#### WORK REQUEST
The string "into" may appear in lines of the listing. Report each line where it does.

────────────────────

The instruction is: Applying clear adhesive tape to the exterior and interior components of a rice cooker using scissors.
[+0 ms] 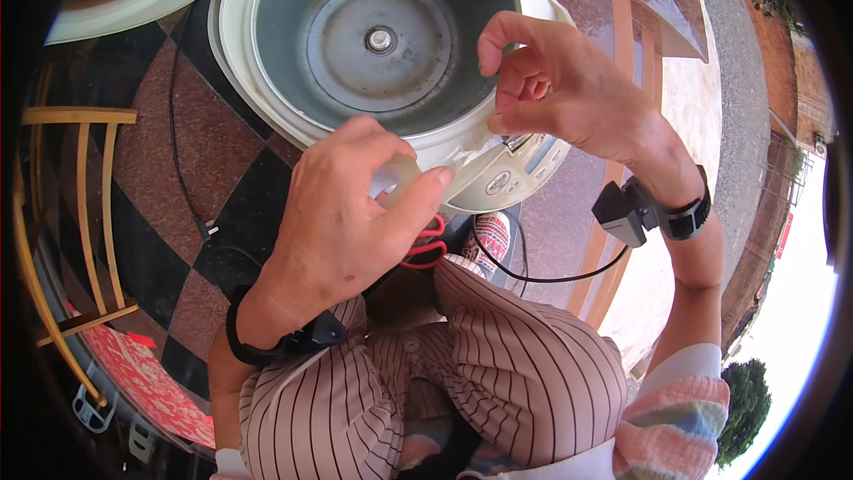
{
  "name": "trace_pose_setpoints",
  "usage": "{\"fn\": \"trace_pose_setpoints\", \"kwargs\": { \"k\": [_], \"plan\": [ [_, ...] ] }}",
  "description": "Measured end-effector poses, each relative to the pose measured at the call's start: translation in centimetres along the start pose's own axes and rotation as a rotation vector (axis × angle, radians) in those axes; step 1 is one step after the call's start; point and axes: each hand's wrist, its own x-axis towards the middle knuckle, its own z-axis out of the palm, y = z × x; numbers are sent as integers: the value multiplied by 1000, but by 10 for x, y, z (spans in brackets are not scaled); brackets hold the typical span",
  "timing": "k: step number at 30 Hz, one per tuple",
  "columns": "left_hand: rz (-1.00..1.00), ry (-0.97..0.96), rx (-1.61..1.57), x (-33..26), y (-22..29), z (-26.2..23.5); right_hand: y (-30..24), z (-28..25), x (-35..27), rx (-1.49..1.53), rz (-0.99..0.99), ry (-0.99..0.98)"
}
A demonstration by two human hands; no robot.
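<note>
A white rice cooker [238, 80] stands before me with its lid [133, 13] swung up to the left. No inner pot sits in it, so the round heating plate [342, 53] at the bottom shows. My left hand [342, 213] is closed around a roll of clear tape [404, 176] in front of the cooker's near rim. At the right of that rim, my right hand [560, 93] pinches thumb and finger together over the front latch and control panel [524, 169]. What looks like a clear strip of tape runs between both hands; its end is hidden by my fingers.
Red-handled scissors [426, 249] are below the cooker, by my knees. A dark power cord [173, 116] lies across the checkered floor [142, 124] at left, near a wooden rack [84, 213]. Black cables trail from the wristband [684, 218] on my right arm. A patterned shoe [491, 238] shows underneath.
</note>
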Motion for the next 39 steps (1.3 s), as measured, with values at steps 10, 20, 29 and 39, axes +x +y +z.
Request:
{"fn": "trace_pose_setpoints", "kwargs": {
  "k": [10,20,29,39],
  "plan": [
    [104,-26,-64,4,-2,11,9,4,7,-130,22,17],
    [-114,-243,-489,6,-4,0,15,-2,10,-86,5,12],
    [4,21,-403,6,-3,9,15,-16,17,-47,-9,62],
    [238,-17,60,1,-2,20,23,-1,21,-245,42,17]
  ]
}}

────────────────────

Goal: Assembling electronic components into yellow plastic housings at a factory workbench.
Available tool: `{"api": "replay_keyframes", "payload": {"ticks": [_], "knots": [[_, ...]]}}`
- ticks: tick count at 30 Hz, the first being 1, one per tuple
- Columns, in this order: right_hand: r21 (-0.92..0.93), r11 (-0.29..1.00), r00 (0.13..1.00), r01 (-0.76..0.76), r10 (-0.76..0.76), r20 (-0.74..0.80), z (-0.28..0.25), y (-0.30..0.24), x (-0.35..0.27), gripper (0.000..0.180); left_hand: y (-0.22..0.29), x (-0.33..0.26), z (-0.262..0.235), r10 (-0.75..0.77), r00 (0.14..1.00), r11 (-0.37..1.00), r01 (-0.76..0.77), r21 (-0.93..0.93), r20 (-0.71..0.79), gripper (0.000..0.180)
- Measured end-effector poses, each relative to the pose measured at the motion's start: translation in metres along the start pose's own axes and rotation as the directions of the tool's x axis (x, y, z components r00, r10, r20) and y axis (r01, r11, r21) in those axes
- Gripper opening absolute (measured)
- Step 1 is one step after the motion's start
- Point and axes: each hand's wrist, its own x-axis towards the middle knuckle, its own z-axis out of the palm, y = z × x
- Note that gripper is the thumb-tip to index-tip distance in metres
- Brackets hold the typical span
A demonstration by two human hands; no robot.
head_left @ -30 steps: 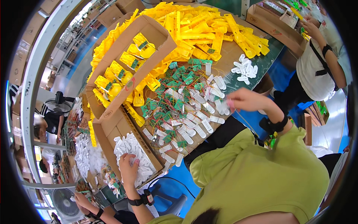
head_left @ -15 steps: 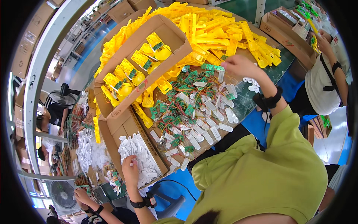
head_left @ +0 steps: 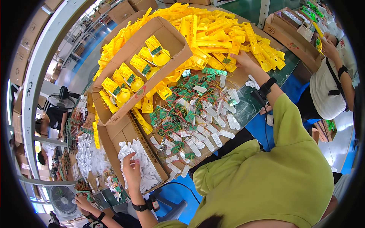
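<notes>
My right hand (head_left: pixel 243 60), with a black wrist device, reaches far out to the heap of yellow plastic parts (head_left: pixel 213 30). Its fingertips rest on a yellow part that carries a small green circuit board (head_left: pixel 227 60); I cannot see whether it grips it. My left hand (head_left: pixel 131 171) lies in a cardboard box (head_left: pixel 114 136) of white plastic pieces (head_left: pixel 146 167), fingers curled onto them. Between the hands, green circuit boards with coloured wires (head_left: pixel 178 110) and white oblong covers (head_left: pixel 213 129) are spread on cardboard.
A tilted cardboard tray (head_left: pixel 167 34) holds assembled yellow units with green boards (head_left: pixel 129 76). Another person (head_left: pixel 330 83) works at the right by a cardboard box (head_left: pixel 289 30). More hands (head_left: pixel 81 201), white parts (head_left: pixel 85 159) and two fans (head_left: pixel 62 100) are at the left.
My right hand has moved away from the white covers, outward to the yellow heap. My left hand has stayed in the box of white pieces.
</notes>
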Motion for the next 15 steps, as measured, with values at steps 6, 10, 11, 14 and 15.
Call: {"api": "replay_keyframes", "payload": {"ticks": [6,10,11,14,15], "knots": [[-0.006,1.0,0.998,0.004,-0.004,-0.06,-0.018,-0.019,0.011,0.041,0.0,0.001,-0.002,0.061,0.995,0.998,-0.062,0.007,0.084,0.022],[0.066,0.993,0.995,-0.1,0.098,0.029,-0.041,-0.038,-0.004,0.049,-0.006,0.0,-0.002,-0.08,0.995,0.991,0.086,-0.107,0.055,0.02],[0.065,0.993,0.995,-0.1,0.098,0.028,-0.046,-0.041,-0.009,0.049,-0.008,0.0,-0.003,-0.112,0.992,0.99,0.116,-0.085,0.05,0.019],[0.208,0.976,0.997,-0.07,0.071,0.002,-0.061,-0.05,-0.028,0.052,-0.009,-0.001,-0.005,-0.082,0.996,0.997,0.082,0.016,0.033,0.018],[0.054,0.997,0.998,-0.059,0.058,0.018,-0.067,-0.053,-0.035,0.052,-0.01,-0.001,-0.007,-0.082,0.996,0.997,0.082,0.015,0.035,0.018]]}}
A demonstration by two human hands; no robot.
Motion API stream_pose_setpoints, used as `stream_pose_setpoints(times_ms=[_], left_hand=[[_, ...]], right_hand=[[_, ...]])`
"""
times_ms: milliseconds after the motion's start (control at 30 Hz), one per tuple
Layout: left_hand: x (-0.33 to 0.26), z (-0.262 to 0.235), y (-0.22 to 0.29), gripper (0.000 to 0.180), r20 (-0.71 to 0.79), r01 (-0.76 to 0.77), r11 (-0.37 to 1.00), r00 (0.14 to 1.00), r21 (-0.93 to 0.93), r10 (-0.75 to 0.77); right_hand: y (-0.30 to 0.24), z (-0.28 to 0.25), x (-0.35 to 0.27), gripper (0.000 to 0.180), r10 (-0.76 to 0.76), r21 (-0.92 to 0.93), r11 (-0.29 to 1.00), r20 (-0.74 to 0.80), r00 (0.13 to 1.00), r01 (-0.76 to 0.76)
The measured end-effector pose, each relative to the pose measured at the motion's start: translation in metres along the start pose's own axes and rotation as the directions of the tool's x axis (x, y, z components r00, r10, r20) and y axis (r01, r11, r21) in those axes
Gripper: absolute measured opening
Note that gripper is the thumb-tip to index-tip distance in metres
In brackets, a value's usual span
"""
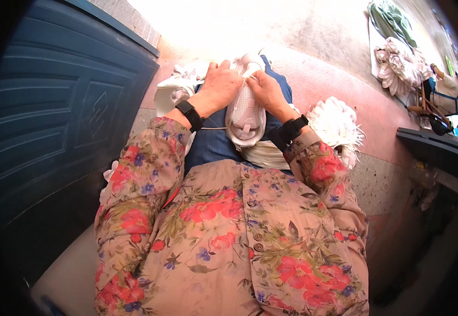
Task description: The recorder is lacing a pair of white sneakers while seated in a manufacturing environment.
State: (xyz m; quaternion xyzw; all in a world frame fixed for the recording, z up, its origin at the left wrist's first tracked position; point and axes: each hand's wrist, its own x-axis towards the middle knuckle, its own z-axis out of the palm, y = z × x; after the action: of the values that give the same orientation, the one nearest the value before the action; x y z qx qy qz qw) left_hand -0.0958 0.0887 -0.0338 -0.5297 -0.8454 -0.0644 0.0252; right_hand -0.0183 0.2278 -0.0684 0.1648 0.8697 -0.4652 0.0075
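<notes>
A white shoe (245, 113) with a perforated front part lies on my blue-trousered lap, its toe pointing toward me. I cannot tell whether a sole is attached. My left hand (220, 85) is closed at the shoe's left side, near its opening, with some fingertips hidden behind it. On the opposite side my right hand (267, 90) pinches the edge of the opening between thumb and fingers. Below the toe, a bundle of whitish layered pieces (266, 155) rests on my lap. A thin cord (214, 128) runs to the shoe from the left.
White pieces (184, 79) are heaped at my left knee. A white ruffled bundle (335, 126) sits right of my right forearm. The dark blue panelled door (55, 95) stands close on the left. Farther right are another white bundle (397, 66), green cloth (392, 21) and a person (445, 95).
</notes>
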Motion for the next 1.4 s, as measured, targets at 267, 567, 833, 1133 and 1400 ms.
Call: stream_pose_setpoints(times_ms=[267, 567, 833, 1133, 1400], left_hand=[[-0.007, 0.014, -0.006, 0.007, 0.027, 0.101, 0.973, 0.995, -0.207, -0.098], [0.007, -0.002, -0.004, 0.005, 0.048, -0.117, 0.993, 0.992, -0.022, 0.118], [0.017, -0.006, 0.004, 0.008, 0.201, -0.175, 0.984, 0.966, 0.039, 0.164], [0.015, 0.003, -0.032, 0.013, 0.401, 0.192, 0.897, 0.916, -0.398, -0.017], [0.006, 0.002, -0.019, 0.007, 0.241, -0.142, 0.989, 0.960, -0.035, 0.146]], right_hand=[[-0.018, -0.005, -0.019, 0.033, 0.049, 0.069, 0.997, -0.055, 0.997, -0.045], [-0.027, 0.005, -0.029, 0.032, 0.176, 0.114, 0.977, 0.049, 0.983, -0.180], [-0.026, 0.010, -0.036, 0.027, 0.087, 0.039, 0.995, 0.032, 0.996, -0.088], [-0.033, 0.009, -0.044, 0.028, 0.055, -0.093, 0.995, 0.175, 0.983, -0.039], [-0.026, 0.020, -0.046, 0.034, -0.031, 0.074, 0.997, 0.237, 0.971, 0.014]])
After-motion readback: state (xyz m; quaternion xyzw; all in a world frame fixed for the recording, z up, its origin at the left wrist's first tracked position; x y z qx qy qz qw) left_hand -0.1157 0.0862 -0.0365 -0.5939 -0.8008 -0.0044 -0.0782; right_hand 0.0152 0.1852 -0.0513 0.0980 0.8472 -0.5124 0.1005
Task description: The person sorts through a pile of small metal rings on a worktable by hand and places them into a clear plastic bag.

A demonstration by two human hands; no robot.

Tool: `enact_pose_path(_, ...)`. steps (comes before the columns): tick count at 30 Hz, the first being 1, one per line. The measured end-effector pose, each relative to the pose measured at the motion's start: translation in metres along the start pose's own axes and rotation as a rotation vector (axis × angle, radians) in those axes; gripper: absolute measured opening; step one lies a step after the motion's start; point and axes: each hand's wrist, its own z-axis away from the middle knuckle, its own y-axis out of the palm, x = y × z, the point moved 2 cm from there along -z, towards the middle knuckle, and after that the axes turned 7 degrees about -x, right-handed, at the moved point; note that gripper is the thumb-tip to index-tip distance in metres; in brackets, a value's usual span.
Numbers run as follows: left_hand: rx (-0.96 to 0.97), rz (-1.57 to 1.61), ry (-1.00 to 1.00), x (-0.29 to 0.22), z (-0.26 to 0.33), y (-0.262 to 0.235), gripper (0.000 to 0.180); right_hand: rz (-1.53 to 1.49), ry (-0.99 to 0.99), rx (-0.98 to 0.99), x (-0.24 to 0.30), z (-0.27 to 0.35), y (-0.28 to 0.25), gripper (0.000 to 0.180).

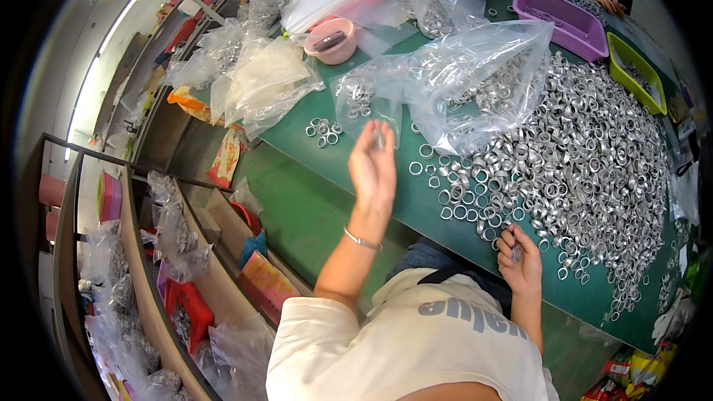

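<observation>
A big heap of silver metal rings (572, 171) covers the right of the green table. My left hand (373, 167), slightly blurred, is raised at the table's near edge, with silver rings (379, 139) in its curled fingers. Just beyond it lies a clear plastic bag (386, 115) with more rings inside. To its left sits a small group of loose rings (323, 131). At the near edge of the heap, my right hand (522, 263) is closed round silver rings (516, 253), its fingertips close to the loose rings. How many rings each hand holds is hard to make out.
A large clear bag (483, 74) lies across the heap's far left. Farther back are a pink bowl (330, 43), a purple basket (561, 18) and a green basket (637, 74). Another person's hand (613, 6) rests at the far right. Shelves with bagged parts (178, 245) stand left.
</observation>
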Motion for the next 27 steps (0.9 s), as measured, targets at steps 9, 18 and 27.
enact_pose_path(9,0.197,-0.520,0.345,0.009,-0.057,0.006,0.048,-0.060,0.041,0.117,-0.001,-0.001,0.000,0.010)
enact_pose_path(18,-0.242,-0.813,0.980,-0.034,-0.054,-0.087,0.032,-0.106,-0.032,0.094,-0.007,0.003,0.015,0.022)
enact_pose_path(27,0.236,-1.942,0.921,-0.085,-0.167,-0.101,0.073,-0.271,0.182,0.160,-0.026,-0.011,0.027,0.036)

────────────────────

#### ANSWER SPACE
Goal: Assembling electronic components into yellow plastic housings at a factory workbench.
Task description: The person sorts through a pile of small metal rings on a worktable by hand and places them into a clear plastic bag.

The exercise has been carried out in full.